More than a dozen national and international organizations are inviting everyone to participate in the September 14 Global Day of Action which raises the call “stop the killings in the Philippines!”
The organizers say the September 14 worldwide mass actions wish to tell the world that, quite tragically, the pandemic has not paused summary executions and extrajudicial killings in the country.
We’ve heard and have been shocked by the stories of political murders since the Philippines was placed under the world’s longest and strictest lockdown: Long-time activist leader Jory Porquia was killed in April in Iloilo province. Peasant advocate and peace consultant Randall Echanis was tortured and killed in his own home in Quezon City. Human rights defender Zara Alvarez was shot dead right outside her apartment in Bacolod City.
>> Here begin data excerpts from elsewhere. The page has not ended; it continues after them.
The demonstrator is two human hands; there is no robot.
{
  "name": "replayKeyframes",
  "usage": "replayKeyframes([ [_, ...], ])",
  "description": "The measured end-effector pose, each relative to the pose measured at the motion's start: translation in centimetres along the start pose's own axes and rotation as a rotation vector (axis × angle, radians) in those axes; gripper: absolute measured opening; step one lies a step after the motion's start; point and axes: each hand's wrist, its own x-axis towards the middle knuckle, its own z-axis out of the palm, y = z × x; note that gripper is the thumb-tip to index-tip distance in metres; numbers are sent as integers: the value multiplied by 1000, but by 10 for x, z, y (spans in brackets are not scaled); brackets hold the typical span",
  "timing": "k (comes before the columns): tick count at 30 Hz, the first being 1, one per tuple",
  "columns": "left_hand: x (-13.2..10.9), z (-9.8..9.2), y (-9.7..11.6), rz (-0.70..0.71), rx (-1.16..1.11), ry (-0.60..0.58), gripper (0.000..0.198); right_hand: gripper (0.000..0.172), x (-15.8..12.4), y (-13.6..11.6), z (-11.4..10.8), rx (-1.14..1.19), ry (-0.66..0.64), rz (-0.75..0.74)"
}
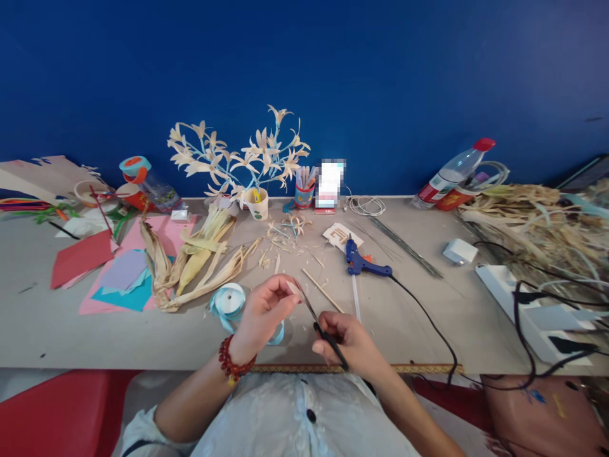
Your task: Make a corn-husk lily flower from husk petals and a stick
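My left hand (266, 314) pinches a small pale piece of corn husk (294, 290) between thumb and fingers. My right hand (349, 339) is wrapped round the black handles of a pair of scissors (328, 339), whose blades reach up to the husk piece. Beside my left wrist lies a roll of light blue ribbon (228, 300), its loose end running under that hand. A thin wooden stick (322, 291) rests just beyond the scissors. Pale husk scraps (271, 260) are scattered behind my hands.
A blue glue gun (364, 260) with a black cord lies to the right, near thin wires (404, 246). Husk flowers (261, 149) stand in a paper cup (257, 204) at the back. Corn husks (190, 273) and coloured paper (126, 273) lie left; a power strip (514, 311) sits right.
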Motion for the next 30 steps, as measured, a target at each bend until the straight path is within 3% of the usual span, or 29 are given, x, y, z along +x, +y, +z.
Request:
replayKeyframes([
  [30,0,-3,3,-38,46,-47,15,61,3,3,-2,-96,61,39],
])
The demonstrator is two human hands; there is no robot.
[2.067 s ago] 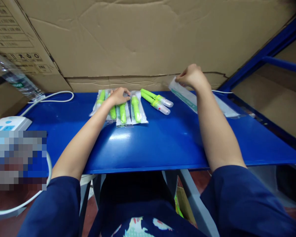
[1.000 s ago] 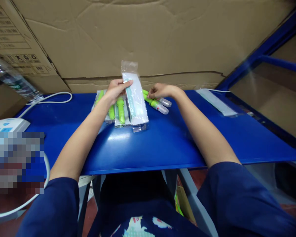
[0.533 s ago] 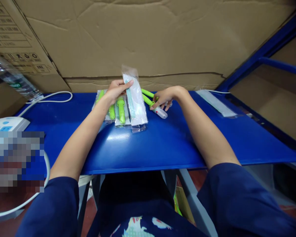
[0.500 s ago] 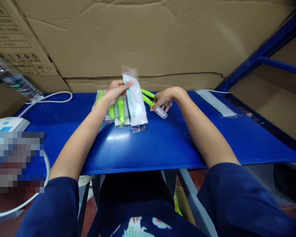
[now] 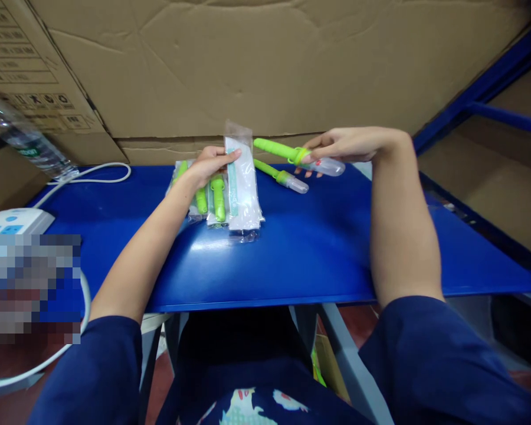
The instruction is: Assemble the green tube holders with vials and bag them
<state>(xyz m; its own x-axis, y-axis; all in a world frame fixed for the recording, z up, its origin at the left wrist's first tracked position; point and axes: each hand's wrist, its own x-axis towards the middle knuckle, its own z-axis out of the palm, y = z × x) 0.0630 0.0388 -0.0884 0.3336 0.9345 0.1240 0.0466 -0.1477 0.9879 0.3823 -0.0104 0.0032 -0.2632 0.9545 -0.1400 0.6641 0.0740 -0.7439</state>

At the very least, the Duterte administration obviously failed to protect these citizens from the death squads that appear to freely roam despite military and police checkpoints. Surely, Filipinos —like Porquia who was last seen in Iloilo distributing relief aid to indigents, like Echanis who government negotiators personally know as a competent and principled consultant, and like Alvarez who assisted farmers and lawyers in their legal work — all deserve protection guaranteed by law. Sadly, they were not protected.
Moreover, while the Duterte administration worked with lightning speed to pardon and set the stage for a convicted murderer’s freedom, nothing has come out of police investigations into the murders of Porquia, Echanis, and Alvarez.
The traditional anti-crime advocates who approve of strong police action against crimes have been mum about the political killings. This is not surprising since some of the anti-crime advocates have been appointed to positions of power in the Duterte administration.
One common thread connects all or almost all victims of political killings under Duterte: Victims have been previously subjected to red-tagging. They were falsely accused of being members of the Communist Party of the Philippines and the New People’s Army, purportedly as a pretext to legitimize their murders. Facebook Pages of local police units publish posters online, branding and labelling them as enemies of the state. The social media posts and statements spoken by military, police, and even political leaders have become the modern-day version of the “order of battle,” a phrase familiar to those who fought or survived martial law and dictatorship.
Duterte promised change, including bringing justice to the victims of previous administrations. But he has arguably added to the list of victims. The number of victims of “Tokhang” could surpass the capacity some of the country’s biggest arenas. Duterte has not brought justice to victims of extrajudicial killings and summary executions that happened under the previous administrations.
Upon assuming his post, the new chief of the Philippine National Police declared that there have been no extrajudicial killings in the country. This is unsurprising because the government and the police claim that tens of thousands of Filipinos died fighting back in legitimate police operations. He would like us to forget about teenager Kian delos Santos who the court said was killed by the police, and many other defenseless persons gunned down in the drug war.
September 14 is a good day to ask the new police chief to investigate, apprehend, disband, and charge the death squads that continue to roam freely with or without lockdowns. How can the police not catch these murderers when the military and police are implementing night-long curfews and setting up checkpoints all over the country?
Surely, the families and friends of Porquia, Echanis, and Alvarez would be participating in the September 14 Global Day of Action. Ditto for those of the many other victims of summary executions and political killings since 2016.
I hope you participate too. We will be in good company.
The national organizers of the September 14 Global Day of Action are: the human rights alliance Karapatan, the National Union of Peoples’ Lawyers, the Kalikasan People’s Network for the Environment, 350.org Pilipinas, and the church-based Ecumenical Voice for Human Rights and Peace in the Philippines.
International groups backing the mass actions are: Civicus World Alliance for Citizen Participation, the International Network for Economic, Social, and Cultural Rights, the Association for Women’s Rights in Development, the International Association of Democratic Lawyers, the Asia Pacific Forum on Women, Law, and Development, the Asia Pacific Network of Environment Defenders, the International Coalition for Human Rights in the Philippines, the People’s Coalition on Food Sovereignty, and the World Organization Against Torture.
Why September 14? It is the day the United Nations Human Rights Council convenes for its 45th session. The Philippines is a member of the council.
If left unchallenged, the officials of the Duterte administration set to represent the country in the UNHRC would be able to downplay and airbrush the facts before the world community. Would you allow that to happen?
Join the September 14 Global Day of Action. Speak up for the victims, expose the death squads freely roaming the land.